Essendo poi entrati in Utica, provenienti dal campo di battaglia, Fausto Silla, figlio del dittatore, e Lucio Afranio, conducendo una grossa divisione di cavalleria, Catone fece un altro tentativo per tenere la città, ma avendo essi messo per condizione di far prima massacrare tutta la borghesia di Utica come infida, egli con raccapriccio respinse una tale proposta, e preferì che l'ultima rocca dei repubblicani cadesse in mano del monarca senza colpo ferire, piuttosto che profanare gli ultimi palpiti della repubblica con un così orrendo macello.
Dopo avere in parte con la sua autorità, in parte con generose distribuzioni di danaro, messo un freno all'infuriare della soldatesca contro gli infelici Uticensi, e dopo avere, per quanto lo comportavano le sue finanze, somministrato i mezzi per fuggire a coloro che non speravano nella clemenza di Cesare, e suggerito a quelli che volevano rimanere il modo di capitolare a condizioni possibilmente sopportabili, e dopo essersi assolutamente persuaso di non poter fare più nulla per nessuno, Catone si tenne sciolto dalla sua carica di comandante, sì ritirò nella sua camera da letto, e si trafisse col proprio brando.
Anche degli altri capi fuggitivi ben pochi si salvarono. La cavalleria fuggita da Tapso si incontrò nelle schiere di Sizio e fu massacrata o presa; i suoi comandanti, Afranio e Fausto, furono consegnati a Cesare, e poichè questi non li fece immediatamente morire furono uccisi dai suoi veterani in una sommossa. Il supremo duce, Metello Scipione, cadde con la flotta del partito vinto in potere di Sizio, e quando gli si vollero mettere le mani addosso, si trafisse col proprio ferro.

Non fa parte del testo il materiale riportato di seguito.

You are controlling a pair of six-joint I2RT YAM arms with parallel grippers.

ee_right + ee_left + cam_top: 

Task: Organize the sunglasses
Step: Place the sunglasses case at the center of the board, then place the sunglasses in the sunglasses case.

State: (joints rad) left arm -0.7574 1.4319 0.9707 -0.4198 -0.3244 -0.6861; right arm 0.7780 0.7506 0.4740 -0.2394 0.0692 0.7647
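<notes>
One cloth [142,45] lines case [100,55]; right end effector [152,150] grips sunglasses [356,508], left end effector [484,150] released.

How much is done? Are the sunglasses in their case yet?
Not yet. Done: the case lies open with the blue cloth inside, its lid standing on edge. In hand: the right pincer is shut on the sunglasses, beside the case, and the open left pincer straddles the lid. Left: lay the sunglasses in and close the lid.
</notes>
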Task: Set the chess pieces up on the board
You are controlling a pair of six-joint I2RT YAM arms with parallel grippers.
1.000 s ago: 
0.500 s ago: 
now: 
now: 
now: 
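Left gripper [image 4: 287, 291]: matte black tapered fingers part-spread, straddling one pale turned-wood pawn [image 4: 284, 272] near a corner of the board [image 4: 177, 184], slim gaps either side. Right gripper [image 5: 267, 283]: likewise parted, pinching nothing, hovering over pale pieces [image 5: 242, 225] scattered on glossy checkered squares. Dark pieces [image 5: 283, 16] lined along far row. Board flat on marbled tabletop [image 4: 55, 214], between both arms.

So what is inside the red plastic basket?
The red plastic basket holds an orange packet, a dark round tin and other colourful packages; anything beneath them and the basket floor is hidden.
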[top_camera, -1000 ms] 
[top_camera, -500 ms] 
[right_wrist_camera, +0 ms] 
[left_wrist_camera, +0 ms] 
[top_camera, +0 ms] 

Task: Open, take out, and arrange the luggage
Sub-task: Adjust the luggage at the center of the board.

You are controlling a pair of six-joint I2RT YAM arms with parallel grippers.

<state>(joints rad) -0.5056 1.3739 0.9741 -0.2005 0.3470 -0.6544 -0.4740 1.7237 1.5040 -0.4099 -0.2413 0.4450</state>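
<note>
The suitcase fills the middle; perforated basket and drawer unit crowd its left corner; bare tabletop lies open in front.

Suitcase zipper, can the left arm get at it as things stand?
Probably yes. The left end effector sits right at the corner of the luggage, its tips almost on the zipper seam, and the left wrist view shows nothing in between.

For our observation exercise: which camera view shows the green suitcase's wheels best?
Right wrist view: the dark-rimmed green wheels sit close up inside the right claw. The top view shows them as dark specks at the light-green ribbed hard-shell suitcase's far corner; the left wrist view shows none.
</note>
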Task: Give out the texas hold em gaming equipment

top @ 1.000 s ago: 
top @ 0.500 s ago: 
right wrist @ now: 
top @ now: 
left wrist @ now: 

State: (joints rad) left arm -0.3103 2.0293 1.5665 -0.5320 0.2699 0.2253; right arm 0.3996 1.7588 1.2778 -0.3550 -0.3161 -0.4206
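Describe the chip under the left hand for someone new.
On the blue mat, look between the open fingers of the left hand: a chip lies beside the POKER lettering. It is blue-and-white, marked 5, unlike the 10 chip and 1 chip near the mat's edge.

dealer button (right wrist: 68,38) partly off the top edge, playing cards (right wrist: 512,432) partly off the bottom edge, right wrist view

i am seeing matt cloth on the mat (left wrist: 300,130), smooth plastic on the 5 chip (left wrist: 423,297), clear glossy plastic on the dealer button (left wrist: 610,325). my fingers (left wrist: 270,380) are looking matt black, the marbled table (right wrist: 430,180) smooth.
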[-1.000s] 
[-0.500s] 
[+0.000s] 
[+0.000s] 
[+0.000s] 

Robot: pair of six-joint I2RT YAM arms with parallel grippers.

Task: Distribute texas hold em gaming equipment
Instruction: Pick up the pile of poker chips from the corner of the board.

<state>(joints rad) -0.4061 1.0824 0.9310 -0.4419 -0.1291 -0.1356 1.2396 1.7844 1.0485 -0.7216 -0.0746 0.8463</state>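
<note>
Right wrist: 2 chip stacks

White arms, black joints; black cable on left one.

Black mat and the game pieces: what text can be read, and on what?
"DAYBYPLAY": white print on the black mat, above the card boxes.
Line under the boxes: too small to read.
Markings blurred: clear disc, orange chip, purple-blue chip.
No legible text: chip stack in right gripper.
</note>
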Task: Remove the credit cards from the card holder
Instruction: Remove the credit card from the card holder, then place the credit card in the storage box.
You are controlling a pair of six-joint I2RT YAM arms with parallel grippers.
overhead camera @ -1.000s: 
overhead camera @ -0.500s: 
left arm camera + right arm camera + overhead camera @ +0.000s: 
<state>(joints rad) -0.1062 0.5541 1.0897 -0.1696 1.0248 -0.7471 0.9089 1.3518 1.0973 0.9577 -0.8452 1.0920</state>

Re Giuba, non impreparato a fare una eguale fine, aveva deciso di morire da re facendo innalzare sulla piazza della sua città di Zama un immenso rogo, il quale, insieme col suo corpo, doveva consumare tutti i suoi tesori e i cadaveri di tutti i cittadini di Zama. Se non che gli abitanti non si sentivano disposti a servire di decorazione ai funerali del Sardanapalo africano, e quando il re, fuggendo dal campo di battaglia e accompagnato da Marco Petreo, comparve dinnanzi alla città, gli abitanti gli chiusero le porte.
Il re, una di quelle nature inferocite dall'abbagliante e tracotante godimento della vita, le quali si fanno un giuoco anche della morte, condusse il suo compagno di sventura in una delle sue ville, si fece servire un magnifico banchetto e dopo il pasto invitò Petreo a singolare tenzone all'ultimo sangue. Fu il vincitore di Catilina che soggiacque sotto i colpi del re, e questi si fece poi trafiggere da uno dei suoi schiavi.
I pochi altri individui di qualche considerazione che si salvarono, come Labieno e Sesto Pompeo, seguirono il fratello maggiore di questi, Gneo Pompeo, in Spagna, cercando, come una volta Sertorio nelle acque e nei monti di quella provincia ancora semi indipendente, un ultimo asilo da brigante e da pirata.
Cesare ordinò senza ostacoli le cose africane. Come aveva già proposto Curione, fu sciolto il regno di Massinissa. La parte più orientale, ossia la provincia di Sitifi, fu unita al regno di re Bocco della Mauritania orientale; fu anche riccamente ricompensato il re Bogud di Tingi.
La città di Cirta (Costantina) col territorio circostante, che sino allora aveva appartenuto al principe Massinissa e a suo figlio Arabion sotto l'alta sovranità di Giuba, fu ora assegnata al condottiero Publio Sizio, perchè vi stabilisse le sue schiere semi romane[10]; al tempo stesso questo distretto, ed in generale la parte molto maggiore e più fertile del regno numidico, come la «Nuova Africa», fu fusa coll'antica provincia d'Africa, e la difesa della provincia del litorale contro le tribù nomadi del deserto, che la repubblica aveva affidata ad un re vassallo, fu assunta dal nuovo monarca per conto dello stato.